*WHAT YOU WILL DO*:
From the entries below, copy every line holding the word "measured".

*INFORMATION SUPPLIED*:
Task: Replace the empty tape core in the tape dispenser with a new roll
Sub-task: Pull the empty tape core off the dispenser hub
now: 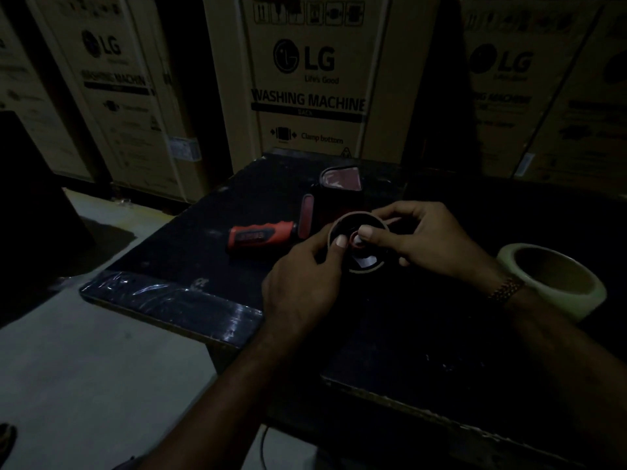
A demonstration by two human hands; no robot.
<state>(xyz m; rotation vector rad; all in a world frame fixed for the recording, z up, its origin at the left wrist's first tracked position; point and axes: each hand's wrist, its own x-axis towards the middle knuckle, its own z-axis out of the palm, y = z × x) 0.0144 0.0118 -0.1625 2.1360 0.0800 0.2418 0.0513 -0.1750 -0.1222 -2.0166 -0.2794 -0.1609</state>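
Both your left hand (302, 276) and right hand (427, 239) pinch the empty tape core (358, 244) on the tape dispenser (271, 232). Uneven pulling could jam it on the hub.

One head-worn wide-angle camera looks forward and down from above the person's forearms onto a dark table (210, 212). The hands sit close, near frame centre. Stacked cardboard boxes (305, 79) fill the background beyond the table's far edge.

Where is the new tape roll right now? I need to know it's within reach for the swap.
In the head view the new tape roll sits at the right on the dark table, beside the right hand's wrist, untouched.
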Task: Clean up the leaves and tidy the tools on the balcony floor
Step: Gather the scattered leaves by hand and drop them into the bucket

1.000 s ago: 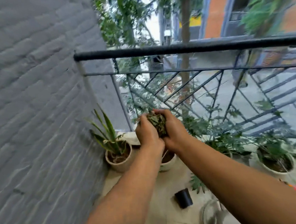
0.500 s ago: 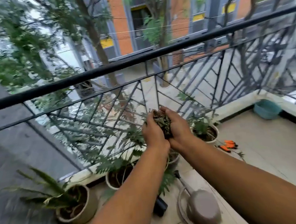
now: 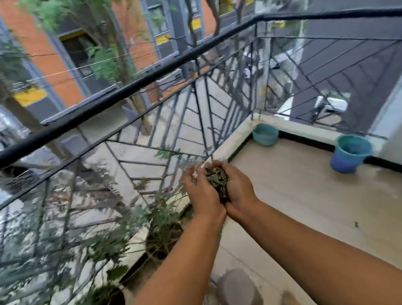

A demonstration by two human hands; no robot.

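Observation:
A clump of dry green-brown leaves (image 3: 216, 181) sits cupped between my two hands, held at chest height over the balcony floor. My left hand (image 3: 203, 193) curls round the clump's left side, and my right hand (image 3: 239, 188) curls round its right side. Both palms press together at the heels. A blue bucket (image 3: 350, 154) stands by the far right wall and a teal bucket (image 3: 265, 134) sits in the far corner of the railing.
A black metal railing (image 3: 119, 96) runs along the left and far sides. Potted plants (image 3: 163, 233) line its foot. An upturned grey pot on a saucer (image 3: 238, 295) stands near my forearms. The beige tiled floor (image 3: 319, 202) stretches to the right.
The view has swung right along the balcony, from the grey brick wall to the far corner with the buckets. My hands still cup the same clump of leaves.

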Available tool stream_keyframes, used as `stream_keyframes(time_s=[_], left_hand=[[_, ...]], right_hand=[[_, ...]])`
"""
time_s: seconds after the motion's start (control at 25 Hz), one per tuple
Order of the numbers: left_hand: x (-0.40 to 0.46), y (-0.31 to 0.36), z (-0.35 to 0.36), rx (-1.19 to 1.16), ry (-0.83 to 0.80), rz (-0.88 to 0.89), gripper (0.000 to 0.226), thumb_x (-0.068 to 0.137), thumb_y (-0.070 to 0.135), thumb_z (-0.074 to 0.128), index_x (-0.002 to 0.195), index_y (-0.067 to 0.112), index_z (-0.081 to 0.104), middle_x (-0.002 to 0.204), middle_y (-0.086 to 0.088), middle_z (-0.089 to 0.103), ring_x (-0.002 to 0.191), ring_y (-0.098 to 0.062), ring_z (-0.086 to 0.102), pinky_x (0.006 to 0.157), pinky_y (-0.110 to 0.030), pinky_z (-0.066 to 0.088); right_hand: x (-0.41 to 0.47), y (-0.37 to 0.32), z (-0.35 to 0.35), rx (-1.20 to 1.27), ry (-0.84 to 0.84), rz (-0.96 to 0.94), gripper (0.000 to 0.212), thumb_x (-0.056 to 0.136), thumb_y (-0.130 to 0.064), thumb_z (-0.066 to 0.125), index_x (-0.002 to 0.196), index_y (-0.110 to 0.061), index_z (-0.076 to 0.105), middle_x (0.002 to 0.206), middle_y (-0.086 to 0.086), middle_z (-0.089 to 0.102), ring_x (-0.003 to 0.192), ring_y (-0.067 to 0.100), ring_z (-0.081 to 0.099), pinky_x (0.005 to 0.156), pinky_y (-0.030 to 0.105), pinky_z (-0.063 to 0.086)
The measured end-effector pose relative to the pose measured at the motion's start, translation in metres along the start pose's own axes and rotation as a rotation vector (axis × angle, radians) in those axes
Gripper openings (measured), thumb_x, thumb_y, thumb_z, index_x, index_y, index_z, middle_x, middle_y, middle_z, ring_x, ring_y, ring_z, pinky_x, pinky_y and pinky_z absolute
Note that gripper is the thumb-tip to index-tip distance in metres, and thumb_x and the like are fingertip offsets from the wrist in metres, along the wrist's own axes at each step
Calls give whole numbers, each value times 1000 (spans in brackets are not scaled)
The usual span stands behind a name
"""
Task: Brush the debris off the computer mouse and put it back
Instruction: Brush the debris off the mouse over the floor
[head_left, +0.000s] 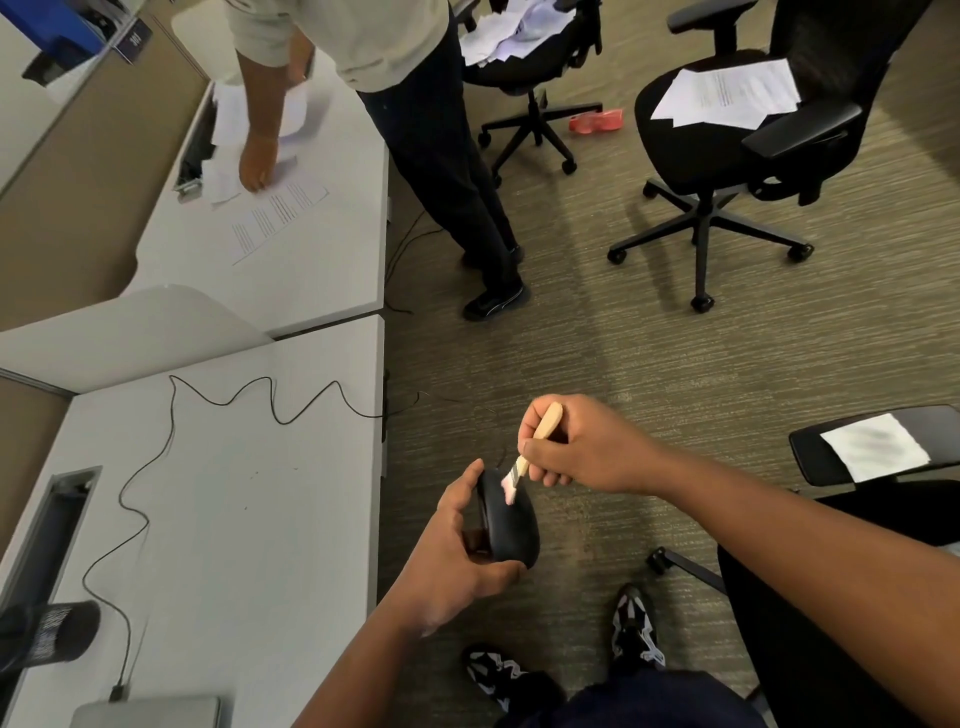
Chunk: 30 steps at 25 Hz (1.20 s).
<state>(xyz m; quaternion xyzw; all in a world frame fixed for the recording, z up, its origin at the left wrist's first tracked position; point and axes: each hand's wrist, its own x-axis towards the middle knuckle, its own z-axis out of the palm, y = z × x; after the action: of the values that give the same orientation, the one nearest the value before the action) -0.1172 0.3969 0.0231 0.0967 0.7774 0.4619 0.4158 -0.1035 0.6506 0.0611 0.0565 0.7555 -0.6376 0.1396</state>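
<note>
- The left hand (457, 540) has its fingers curled round the black computer mouse (506, 519), thumb on the near side, and holds it up over the carpet, just off the edge of the white desk (249, 519).
- The right hand (576, 447) pinches the wooden handle of a small brush (530, 452). Its pale bristles touch the top of the mouse.
- The mouse looks light, hard and smooth (maybe a bit slippery), so holding it by its two sides seems best.
- The bristles look soft, so light strokes should do.
</note>
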Motion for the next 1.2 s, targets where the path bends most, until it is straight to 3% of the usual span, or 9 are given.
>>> stream_keyframes(time_s=[0.24,0.44,0.6,0.76,0.88,1.04,1.12,1.2], left_hand=[[-1,2,0,54,1,0,120,68,22,97,150,68,23,160,9,36,132,-33,60,95,-36,62],[0,3,1,24,-3,0,119,67,24,98,144,76,24,159,6,39,129,-34,63,97,-40,62],[1,4,2,-4,-20,3,122,67,23,98,150,69,23,159,4,39,128,-34,65,97,-40,62],[4,3,2,16,0,12,122,67,25,98,152,67,23,161,10,35,131,-36,60,97,-40,62],[6,-1,0,8,-4,10,123,66,24,99,148,73,22,161,9,35,131,-38,61,97,-42,62],[6,1,3,8,15,24,125,66,21,98,156,61,21,161,12,31,128,-34,64,93,-41,63],[7,2,4,14,30,23,126,65,21,98,158,58,21,161,12,32,127,-33,65,93,-40,64],[7,0,4,28,38,21,127,64,24,98,157,59,20,161,10,34,128,-32,64,95,-40,63]], right_hand=[[3,2,6,-271,34,-160,8,96,-27,67,88,-25,65,75,0,75,66,14,71,63,37,59],[3,14,15,-280,111,-216,9,98,-27,67,91,-22,65,66,-5,64,53,4,52,50,21,42],[3,19,18,-293,165,-234,7,100,-27,65,97,-20,65,67,-11,62,59,2,57,54,18,42],[4,19,15,-251,250,-246,4,100,-26,65,102,-23,65,73,-3,67,63,11,59,54,21,43],[3,14,14,-221,204,-189,6,101,-27,62,100,-22,66,70,4,67,54,5,52,50,21,40],[1,7,16,-255,100,-132,10,101,-24,59,98,-19,67,65,-2,65,49,2,49,46,19,38],[0,5,17,-242,95,-111,10,99,-22,58,94,-19,67,69,5,71,49,6,52,46,24,38],[1,2,14,-217,87,-77,11,95,-19,58,90,-18,68,74,10,75,58,23,64,51,35,48]])
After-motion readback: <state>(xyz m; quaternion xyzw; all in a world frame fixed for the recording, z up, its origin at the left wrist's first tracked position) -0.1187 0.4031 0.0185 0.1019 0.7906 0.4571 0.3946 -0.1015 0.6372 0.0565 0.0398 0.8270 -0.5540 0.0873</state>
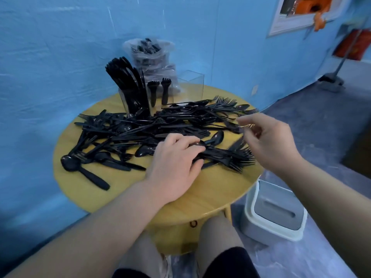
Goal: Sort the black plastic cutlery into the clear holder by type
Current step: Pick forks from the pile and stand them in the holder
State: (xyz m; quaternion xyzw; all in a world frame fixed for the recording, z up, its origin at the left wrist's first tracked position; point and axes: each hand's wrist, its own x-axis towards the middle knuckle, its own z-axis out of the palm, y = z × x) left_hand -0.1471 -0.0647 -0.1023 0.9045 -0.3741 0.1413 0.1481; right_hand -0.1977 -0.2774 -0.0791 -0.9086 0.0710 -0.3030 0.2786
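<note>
A heap of black plastic cutlery (152,127) covers the round wooden table (210,189). At the back stands the clear holder (160,91): its left compartment is packed with knives (124,77), the middle one has two forks (158,91) standing up, and the right compartment (190,85) looks empty. My left hand (176,159) grips a bundle of forks (226,157) lying at the table's near right. My right hand (267,141) hovers just above and to the right of that bundle, fingers loosely curled, holding nothing I can make out.
A clear plastic bag (152,55) with more black cutlery stands behind the holder against the blue wall. A white and grey bin (275,213) sits on the floor to the right of the table. My knees are under the table's near edge.
</note>
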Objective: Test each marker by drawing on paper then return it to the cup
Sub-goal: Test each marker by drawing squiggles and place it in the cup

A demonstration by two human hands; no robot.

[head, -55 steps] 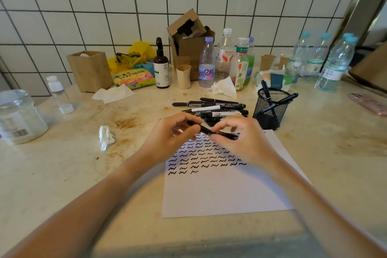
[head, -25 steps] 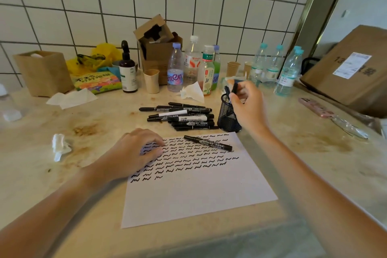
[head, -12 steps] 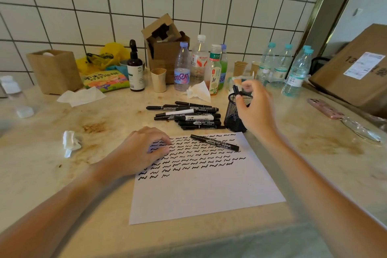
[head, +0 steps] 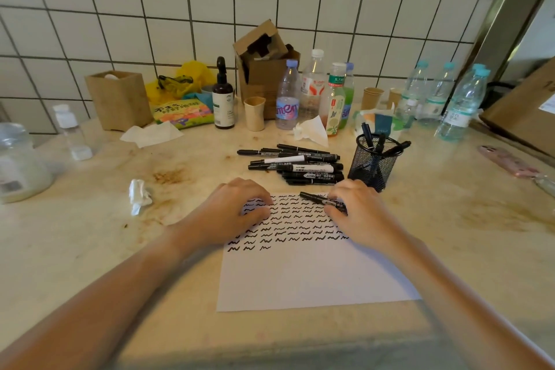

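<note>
now the right hand [head: 359, 213] curls its fingers onto the marker [head: 318, 199] lying on the paper [head: 300, 273], left hand [head: 237, 207] resting loosely curled, empty; next, lift and uncap it.

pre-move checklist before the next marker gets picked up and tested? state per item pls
1. Right hand on the black marker lying on the paper: ok, fingers touch it; firm grip cannot tell.
2. Marker's cap on or off: cannot tell.
3. Left hand steadying the white sheet of paper with black squiggles: ok, resting on its upper left.
4. Free space for a new squiggle: ok, lower half is blank.
5. Black wire-mesh pen cup upright with room: ok, few markers inside.
6. Pile of black markers on the counter left to test: ok.
</note>
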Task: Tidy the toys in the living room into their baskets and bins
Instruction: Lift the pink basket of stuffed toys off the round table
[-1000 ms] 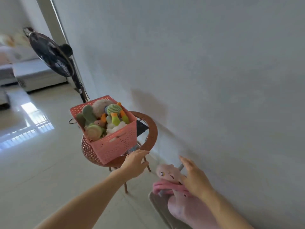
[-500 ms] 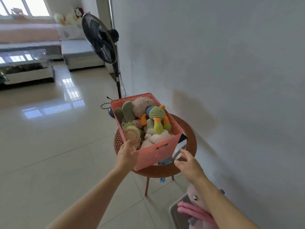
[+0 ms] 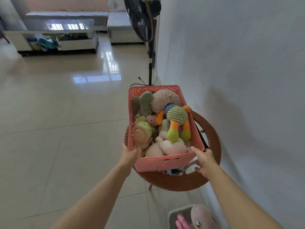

*EXERCISE ANSWER*:
The measured end-effector pose relative to the pose measured at the motion's start, translation in metres along the start pose's own axes and rotation as a rotation vector (axis × angle, radians) in those axes
Gripper openings (measured), thumb_x, thumb_y, thumb_z, index_x, index_y, index_z, middle_x, middle_y, middle_z, ring_x, ring_y, ring_z, pinky_x, pinky_y and pinky_z absolute

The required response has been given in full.